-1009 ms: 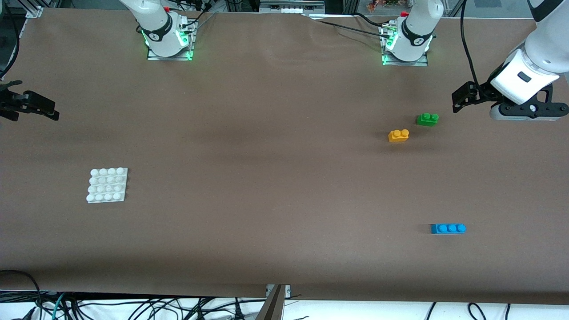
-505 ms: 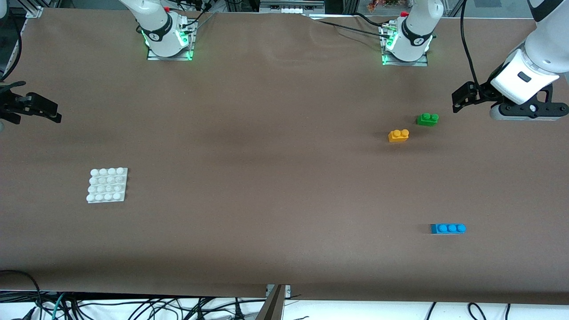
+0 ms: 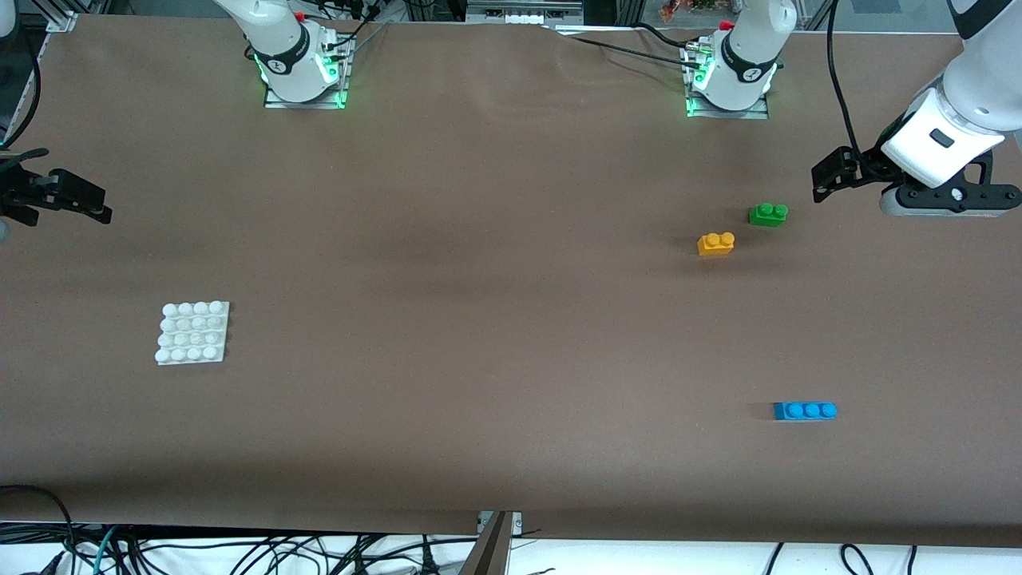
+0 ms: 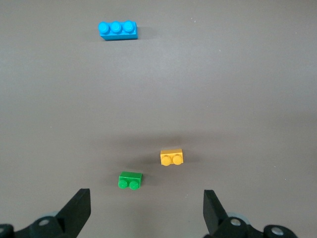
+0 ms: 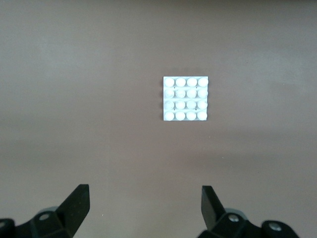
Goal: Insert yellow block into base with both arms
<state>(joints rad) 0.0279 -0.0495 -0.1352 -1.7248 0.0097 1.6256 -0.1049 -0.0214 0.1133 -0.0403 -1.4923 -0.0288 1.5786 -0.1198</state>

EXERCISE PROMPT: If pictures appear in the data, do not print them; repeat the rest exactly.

FINISHED EXERCISE:
-1009 ms: 
-505 ms: 
+0 ms: 
+0 ms: 
+0 ms: 
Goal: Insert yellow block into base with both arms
<state>(joints rad) 0.0279 -0.0495 -0.1352 -1.7248 0.0097 1.6256 -0.1049 -0.0214 0.1133 -0.0403 -1.4923 -0.0288 1.5786 -0.1198</state>

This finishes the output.